More to the point, he could look pretty startling onscreen. When he goes into full-on powered-up mode, Sunspot turns jet-black with burning white eyes and a sort of corona of energy, and could end up looking like someone burned a hole in the celluloid (in a good way).

Fantasy casting: Maybe Douglas Silva or Leandro Firmino?

Powers: Some telepathy. Apart from that, she’s Empress of a technologically powerful alien race, so she has a heck of an arsenal at her disposal.

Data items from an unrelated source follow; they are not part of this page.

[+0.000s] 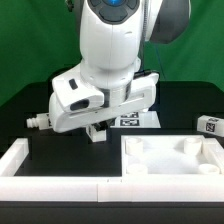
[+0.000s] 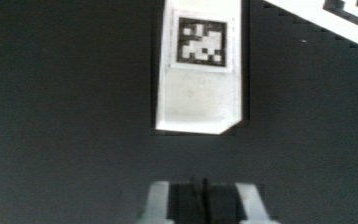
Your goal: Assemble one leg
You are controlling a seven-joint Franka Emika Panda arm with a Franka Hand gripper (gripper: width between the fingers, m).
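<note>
A white leg (image 2: pixel 202 80) with a black-and-white tag at its far end lies flat on the black table in the wrist view. It lies ahead of my gripper (image 2: pixel 199 200) and does not touch it. The jaws stand pressed together with nothing between them. In the exterior view my gripper (image 1: pixel 98 133) hangs low over the table, and the arm hides that leg. Another tagged leg (image 1: pixel 210 125) stands at the exterior view's far right.
The large white panel (image 1: pixel 170 158) with round sockets lies at the front right of the exterior view. A white wall (image 1: pixel 40 170) runs along the front and left. The marker board (image 1: pixel 138 119) lies behind the gripper.
</note>
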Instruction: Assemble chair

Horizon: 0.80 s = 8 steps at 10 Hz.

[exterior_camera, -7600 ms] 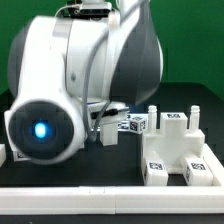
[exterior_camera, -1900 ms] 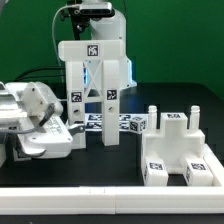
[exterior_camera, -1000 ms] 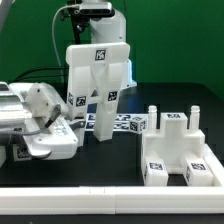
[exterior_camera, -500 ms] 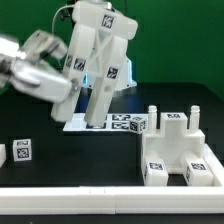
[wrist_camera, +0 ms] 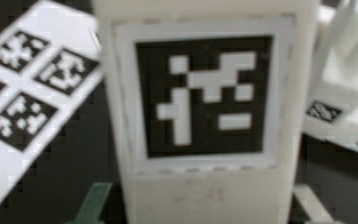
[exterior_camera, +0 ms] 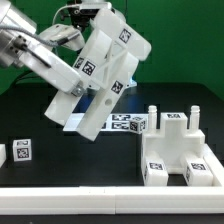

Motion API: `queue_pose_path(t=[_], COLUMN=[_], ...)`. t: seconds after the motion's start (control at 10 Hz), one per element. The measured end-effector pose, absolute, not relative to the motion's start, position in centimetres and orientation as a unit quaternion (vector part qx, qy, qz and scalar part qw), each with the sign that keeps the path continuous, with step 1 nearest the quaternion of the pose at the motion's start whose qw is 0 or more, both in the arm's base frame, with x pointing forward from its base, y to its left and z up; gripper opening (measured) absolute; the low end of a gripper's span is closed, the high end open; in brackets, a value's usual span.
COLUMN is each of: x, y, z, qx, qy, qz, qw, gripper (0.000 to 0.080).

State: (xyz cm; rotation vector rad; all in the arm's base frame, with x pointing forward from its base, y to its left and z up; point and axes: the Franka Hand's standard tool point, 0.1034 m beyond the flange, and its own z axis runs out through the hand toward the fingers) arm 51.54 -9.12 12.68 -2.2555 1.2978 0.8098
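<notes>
My jaws clamp the chair piece (exterior_camera: 108,62), tilted in the air over the marker board (exterior_camera: 118,121); I should level it slowly before lowering toward the surface's middle.

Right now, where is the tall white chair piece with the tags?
In the exterior view the tall chair piece is tilted left of centre, its lower end by the marker board; the blocky white part lies to that view's right.
</notes>
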Motion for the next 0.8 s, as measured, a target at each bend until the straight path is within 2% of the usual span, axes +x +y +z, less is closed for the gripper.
queue_pose_path(t=[0.2,0.3,0.6,0.8], x=[53.9,54.4,54.9,56.8], y=[-9.7,-9.7,-9.1,-8.9], z=[14.1,14.0,13.7,14.1], qx=[-0.87,-0.896,-0.904,-0.936], qy=[0.412,0.387,0.399,0.335], qz=[0.186,0.124,0.038,-0.02], qw=[0.196,0.181,0.148,0.107], gripper=[0.0286,0.0286,0.0287,0.0287])
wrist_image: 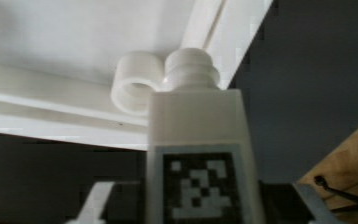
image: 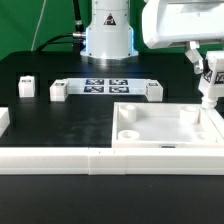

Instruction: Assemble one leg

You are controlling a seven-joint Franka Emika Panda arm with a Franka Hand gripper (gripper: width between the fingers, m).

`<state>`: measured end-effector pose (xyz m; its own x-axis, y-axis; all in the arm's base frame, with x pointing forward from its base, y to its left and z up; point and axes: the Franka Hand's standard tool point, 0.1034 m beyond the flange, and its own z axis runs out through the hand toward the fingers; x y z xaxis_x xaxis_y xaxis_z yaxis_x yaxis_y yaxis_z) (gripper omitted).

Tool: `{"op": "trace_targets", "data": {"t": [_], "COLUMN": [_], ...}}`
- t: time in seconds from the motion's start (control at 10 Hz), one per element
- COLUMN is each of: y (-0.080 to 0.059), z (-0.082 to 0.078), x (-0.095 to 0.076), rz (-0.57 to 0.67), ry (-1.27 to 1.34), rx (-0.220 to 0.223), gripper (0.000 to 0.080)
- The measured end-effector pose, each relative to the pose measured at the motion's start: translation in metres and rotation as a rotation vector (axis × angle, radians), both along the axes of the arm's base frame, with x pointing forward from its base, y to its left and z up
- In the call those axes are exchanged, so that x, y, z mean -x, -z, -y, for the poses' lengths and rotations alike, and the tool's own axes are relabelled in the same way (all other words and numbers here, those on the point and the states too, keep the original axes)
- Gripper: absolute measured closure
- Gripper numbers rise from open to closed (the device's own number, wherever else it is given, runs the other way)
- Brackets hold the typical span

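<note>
No readable txt; only b/w fiducial tags on the leg [wrist_image: 197, 150] and, seemingly, the marker board [image: 112, 87].

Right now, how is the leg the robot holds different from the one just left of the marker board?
The held leg is clamped in the end effector; the loose leg is free. The held leg is up at the tray's corner; the loose leg lies on the table. Both are small white blocks.

Plain green backdrop [image: 40, 25] at the back, flat black table [image: 60, 125] in front, bright and even light
</note>
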<state>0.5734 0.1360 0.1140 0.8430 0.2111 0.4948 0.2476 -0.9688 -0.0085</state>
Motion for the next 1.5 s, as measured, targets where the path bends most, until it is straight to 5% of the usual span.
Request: {"op": "trace_targets", "data": {"t": [0.3, 0.8, 1.5], "y": [0.003, 0.013, 0.026], "z": [0.009, 0.007, 0.014], "x": [-0.001, -0.04, -0.043], "rz": [0.014, 0.022, 0.06], "ry": [-0.013, -0.022, -0.008], "rx": [0.015, 0.017, 0.016], "gripper": [0.0509, 0.0509, 0.0509]}}
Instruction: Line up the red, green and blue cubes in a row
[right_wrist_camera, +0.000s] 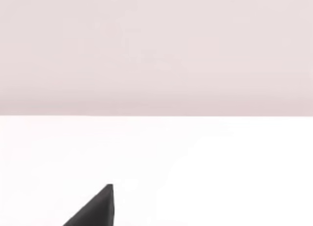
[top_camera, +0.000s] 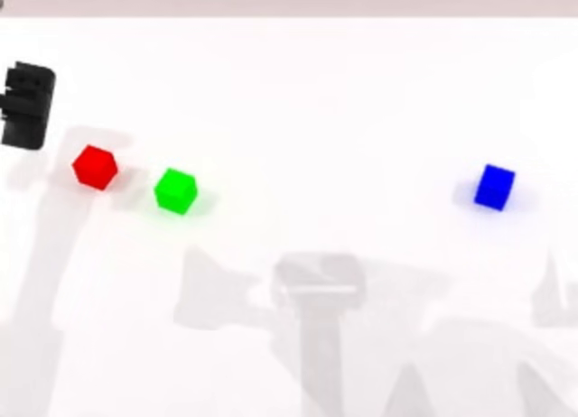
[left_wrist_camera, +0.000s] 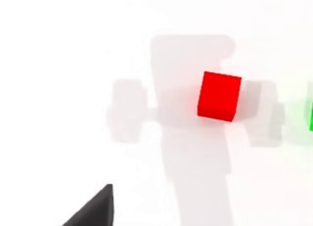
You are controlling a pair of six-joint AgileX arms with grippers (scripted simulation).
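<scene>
The red cube (top_camera: 95,167) sat on the white table (top_camera: 343,110) near the left side, and the green cube (top_camera: 175,190) sat just beside it, a little to its right. They were close but did not touch. The blue cube (top_camera: 494,187) was all alone, well apart from them, over on the right side. So two cubes looked about lined up, and the blue one still needed to join the row.

The left gripper (top_camera: 27,106) hung at the far left edge of the table, near the red cube, with nothing in it. From above it was only a dark block, and the left wrist view showed just one dark finger tip (left_wrist_camera: 95,209), so I could not tell if its fingers were apart or together. The right arm did not show from above. Its wrist view showed only one dark finger tip (right_wrist_camera: 95,209), bare table and the far wall, so its fingers could not be judged either.

The cubes looked small, hard and probably light, much smaller than the gripper. They would likely not bend or break. Their sides looked flat and smooth, so a cube might slip or turn if pinched on a corner. The best hold was probably on two flat sides that face away from each other, near the middle, coming straight down from above. The red and green cubes sat turned a bit, so the fingers should turn to match.
</scene>
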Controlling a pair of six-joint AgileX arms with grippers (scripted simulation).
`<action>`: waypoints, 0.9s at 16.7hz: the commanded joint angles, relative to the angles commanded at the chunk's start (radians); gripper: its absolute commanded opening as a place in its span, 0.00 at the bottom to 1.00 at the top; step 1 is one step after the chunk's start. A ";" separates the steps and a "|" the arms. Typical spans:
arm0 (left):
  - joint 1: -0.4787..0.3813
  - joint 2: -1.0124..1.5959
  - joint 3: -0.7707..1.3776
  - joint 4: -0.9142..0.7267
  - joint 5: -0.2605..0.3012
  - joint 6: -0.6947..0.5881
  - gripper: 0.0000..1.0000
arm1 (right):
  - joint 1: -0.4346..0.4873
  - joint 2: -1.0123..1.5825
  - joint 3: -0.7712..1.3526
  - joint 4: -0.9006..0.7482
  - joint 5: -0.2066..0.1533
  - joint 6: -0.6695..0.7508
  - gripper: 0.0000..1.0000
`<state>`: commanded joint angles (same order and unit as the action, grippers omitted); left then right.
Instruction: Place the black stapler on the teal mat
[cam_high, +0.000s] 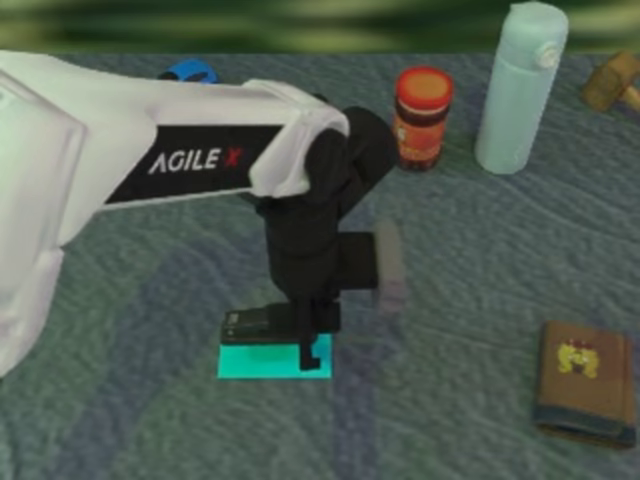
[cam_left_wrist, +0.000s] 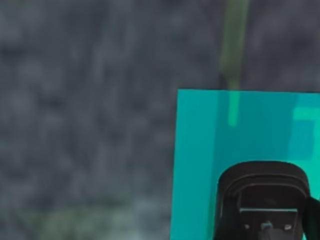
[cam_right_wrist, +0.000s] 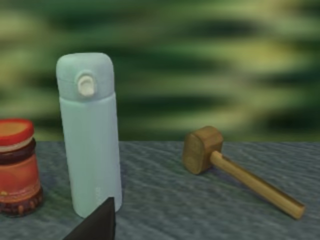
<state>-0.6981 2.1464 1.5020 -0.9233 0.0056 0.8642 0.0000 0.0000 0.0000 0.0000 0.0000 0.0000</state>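
The black stapler (cam_high: 252, 325) lies along the far edge of the teal mat (cam_high: 262, 364), left of the table's middle. My left gripper (cam_high: 308, 338) reaches down from above and is shut on the stapler's right end, with the arm hiding that end. In the left wrist view the stapler's rounded end (cam_left_wrist: 262, 200) fills the space just over the teal mat (cam_left_wrist: 200, 165). My right arm is parked outside the top view. Only a dark corner of my right gripper (cam_right_wrist: 100, 226) shows in its wrist view.
At the back stand a red-lidded jar (cam_high: 422, 115) and a pale bottle (cam_high: 520, 85), with a wooden mallet (cam_high: 612, 82) at the far right. A brown wallet (cam_high: 585, 380) lies front right. A blue object (cam_high: 190, 72) peeks out behind my left arm.
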 joint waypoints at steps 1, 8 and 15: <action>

Hey, X-filmmakers? Fancy a challenge? Go ahead and try to introduce the Shi’ar, an alien race whose leader, Lilandra, forms a psychic love bond with Professor X from halfway across the galaxy. He’s just *that *sexy, ladies! Then you can have X-Men in Space, getting involved in power struggles for the Shi’ar throne and wars against the suspiciously Alien-like brood and all sorts of 1980s ridiculousness.

But to be honest, we’re just intrigued to see *that *hairstyle blown up to cinema size. It’s the ultimate step in an on-screen hair-volution that has passed through Babylon 5’s Centauri and The Phantom Menace’s Queen Amidala to our big-haired space empress herself.

Fantasy casting: Keira Knightley, since we already know she has chemistry with James McAvoy.